Legras’ works had attracted an enthusiastic following in Germany by the mid-1930s. Following Hitler’s seizure of power, however, he lost both his prominent Berlin publisher and his readership. With him being married to a Jew, we can only guess how much Nazi Germany’s anti-Semitic and racist laws contributed to him forfeiting the support of his German publisher. By the time Henri Legras-Herm died on 1 November 1948 in Fribourg aged 66, he had already been largely forgotten as an author. He even failed to find a publisher for his final book “Als die Normandie noch ein Museum war” (When Normandy was still a museum), despite regarding this work as his literary legacy.

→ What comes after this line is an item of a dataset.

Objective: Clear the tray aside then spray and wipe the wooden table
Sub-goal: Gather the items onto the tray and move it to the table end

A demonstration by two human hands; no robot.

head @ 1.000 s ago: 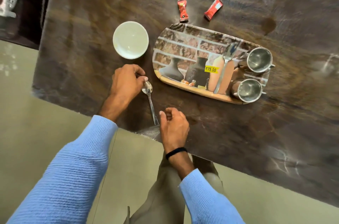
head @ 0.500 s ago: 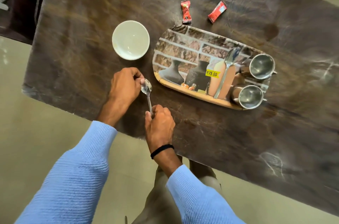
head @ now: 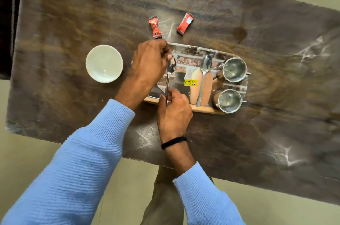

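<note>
A printed oval tray [head: 191, 51] with a yellow price sticker lies mid-table on the dark wooden table [head: 239, 141]. On it rest a steel spoon [head: 203, 77] and two steel cups [head: 234, 69] [head: 229, 101] at its right end. A second spoon [head: 170, 70] is held over the tray's left part by both hands: my left hand [head: 147, 64] pinches it at the bowl, and my right hand [head: 173, 112] grips the handle end. My left hand hides the tray's left end.
A white bowl [head: 104, 63] sits left of the tray. Two red sachets [head: 155, 27] [head: 185, 23] lie just beyond the tray. The near table edge runs under my forearms, and a dark cabinet [head: 7, 22] stands at far left.
Both hands have carried the spoon from the table in front of the tray up and right, so it is over the tray's left part.
</note>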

“Outside, a tall crane’s electric searchlights quivered to and fro in constant rhythm. An iron-ore steamer was loaded. As the dark cloak of the night gradually dissipated into grey ash, a black flue slowly glided past behind the bare trees. Pushed down to the water line, like a soul weighed down by worldly feats, the ship sailed through the canal guarding the harbour exit before heading out into the storms of the Nordic seas. Despite its weight amid the winter storm, it refused to sink.” 

(Excerpt from “Die Mitgift” (The Dowry), Francke-Verlag, Berne, 1941; out of print)

Charles Linsmayer is a literary scholar and journalist in Zurich.